* _THE RECORDS_

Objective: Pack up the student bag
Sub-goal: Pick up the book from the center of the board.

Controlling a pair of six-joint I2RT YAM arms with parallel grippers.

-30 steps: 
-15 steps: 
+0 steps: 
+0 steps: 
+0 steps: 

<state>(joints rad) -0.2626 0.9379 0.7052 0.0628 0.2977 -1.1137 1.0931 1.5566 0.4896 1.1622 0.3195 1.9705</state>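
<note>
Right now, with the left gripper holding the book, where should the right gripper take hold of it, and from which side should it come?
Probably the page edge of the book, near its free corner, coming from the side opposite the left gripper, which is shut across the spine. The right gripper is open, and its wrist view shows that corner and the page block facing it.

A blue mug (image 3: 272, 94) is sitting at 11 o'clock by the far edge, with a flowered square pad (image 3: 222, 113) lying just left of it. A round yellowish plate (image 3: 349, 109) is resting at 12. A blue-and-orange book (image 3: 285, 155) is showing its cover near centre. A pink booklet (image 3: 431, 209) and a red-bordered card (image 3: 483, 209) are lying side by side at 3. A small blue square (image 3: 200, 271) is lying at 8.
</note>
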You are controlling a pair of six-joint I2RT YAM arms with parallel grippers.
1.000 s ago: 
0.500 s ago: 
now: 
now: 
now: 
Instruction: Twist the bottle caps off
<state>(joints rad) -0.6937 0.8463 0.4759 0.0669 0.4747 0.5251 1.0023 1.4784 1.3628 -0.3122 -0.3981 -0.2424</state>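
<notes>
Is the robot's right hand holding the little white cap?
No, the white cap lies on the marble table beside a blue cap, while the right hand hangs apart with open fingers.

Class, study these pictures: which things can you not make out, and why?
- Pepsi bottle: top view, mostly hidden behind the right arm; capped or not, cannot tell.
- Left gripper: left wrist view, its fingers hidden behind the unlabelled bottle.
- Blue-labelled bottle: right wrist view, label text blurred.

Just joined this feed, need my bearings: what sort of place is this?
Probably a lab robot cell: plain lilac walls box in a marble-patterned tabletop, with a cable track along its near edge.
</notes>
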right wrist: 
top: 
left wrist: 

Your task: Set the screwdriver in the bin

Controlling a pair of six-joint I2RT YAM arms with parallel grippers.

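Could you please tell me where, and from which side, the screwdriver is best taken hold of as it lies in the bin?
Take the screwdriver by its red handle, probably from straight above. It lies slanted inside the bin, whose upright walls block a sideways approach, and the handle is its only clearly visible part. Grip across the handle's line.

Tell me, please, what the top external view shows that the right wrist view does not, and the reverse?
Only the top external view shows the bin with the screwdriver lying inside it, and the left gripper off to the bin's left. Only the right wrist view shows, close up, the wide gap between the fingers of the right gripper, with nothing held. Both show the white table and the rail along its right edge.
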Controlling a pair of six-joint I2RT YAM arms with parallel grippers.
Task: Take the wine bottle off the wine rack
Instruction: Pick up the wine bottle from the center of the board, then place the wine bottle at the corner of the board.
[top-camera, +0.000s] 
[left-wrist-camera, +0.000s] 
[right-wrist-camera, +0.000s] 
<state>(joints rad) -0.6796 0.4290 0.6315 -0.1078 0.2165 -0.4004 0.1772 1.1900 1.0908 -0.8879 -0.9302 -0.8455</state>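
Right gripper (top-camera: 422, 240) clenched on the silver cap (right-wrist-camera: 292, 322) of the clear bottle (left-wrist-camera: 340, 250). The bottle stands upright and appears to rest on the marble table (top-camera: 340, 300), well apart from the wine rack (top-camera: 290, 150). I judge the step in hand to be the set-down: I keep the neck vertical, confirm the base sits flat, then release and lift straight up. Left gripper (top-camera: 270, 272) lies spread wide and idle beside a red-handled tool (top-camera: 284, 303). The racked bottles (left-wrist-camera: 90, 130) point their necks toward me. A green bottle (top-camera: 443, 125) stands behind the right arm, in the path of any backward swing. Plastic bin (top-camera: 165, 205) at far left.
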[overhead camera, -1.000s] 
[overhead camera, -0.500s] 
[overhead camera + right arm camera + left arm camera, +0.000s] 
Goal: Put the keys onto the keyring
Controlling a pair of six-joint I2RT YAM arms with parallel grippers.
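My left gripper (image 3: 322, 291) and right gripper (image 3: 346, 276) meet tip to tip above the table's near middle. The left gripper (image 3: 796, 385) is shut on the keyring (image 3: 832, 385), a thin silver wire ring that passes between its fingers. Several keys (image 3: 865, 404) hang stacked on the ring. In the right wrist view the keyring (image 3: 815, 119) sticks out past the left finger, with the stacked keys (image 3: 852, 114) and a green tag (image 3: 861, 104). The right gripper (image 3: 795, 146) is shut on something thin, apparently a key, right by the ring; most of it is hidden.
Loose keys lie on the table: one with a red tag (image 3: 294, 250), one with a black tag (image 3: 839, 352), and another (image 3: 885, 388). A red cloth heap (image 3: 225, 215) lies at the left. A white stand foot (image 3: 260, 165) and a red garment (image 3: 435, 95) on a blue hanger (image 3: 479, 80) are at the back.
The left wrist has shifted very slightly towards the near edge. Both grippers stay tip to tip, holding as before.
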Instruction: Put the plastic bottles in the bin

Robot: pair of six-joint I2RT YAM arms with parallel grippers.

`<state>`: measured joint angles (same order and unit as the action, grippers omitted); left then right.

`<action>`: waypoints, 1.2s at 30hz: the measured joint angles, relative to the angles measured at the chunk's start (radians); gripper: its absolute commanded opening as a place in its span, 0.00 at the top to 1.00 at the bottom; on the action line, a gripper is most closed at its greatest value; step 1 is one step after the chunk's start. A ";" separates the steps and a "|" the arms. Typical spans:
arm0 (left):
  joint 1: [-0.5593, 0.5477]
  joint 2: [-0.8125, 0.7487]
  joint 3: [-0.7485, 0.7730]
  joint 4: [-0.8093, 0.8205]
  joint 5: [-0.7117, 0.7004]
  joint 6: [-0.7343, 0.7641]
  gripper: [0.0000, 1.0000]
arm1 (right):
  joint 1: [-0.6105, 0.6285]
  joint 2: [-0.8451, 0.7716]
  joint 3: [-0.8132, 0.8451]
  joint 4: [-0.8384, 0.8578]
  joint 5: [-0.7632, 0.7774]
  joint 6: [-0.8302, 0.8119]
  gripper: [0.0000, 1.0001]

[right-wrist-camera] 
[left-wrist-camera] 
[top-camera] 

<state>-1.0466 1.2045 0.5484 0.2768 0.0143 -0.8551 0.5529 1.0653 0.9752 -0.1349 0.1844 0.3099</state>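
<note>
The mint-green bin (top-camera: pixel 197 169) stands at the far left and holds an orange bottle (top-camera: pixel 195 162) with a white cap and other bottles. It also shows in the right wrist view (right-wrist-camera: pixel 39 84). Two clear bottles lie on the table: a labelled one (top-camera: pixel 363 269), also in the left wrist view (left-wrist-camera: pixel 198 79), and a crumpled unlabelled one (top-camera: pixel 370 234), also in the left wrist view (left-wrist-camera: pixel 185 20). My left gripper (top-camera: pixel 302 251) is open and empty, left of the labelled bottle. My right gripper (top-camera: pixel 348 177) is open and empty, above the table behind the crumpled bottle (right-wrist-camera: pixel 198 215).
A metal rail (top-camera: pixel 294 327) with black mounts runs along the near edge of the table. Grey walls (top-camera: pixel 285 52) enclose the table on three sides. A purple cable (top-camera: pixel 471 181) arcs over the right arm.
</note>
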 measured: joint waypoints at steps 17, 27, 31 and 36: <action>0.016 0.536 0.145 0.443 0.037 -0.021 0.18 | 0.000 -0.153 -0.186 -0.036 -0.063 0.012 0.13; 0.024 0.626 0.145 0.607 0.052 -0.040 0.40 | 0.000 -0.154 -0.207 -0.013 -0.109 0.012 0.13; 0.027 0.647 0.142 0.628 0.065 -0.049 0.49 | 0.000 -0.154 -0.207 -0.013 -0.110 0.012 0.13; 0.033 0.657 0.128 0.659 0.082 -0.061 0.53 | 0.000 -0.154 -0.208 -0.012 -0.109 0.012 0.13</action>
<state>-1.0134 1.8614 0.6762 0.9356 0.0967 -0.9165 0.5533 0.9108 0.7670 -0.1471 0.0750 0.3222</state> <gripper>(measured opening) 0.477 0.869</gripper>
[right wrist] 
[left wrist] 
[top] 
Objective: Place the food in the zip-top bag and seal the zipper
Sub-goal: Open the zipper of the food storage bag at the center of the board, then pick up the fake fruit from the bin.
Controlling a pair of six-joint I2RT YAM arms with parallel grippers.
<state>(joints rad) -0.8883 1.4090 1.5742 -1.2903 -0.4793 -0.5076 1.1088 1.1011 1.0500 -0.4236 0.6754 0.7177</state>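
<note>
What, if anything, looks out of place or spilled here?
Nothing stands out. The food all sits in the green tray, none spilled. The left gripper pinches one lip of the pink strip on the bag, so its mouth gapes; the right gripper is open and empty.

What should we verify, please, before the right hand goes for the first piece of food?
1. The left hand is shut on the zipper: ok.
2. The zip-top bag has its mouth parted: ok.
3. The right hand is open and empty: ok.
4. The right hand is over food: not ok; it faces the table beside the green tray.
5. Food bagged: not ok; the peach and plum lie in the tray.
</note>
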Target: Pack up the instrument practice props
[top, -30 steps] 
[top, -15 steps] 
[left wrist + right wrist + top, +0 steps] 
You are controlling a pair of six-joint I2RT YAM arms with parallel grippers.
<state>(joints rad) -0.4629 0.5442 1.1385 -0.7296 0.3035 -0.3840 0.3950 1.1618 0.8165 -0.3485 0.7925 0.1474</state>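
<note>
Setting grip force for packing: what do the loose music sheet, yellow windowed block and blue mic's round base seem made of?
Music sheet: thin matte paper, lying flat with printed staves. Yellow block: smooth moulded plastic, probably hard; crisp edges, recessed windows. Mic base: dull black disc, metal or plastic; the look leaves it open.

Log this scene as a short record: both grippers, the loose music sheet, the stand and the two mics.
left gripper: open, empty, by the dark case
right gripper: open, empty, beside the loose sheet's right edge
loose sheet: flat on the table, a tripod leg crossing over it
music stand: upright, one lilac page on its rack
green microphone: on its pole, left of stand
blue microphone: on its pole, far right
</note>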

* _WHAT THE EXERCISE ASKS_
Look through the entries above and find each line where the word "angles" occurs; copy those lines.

* _WORKED SOLUTION_
`<state>`: measured joint angles (same order and unit as the action, grippers omitted); left then right.
`<action>`: waypoints, 1.2s at 30hz: the measured joint angles, relative to the angles measured at the chunk's start (radians); gripper: its absolute commanded opening as a place in its span, 0.00 at the top to 1.00 at the bottom; on the action line, a gripper is most closed at its greatest value; step 1 is one step after the chunk's start. A ";" separates the steps and a "|" the arms. Typical spans:

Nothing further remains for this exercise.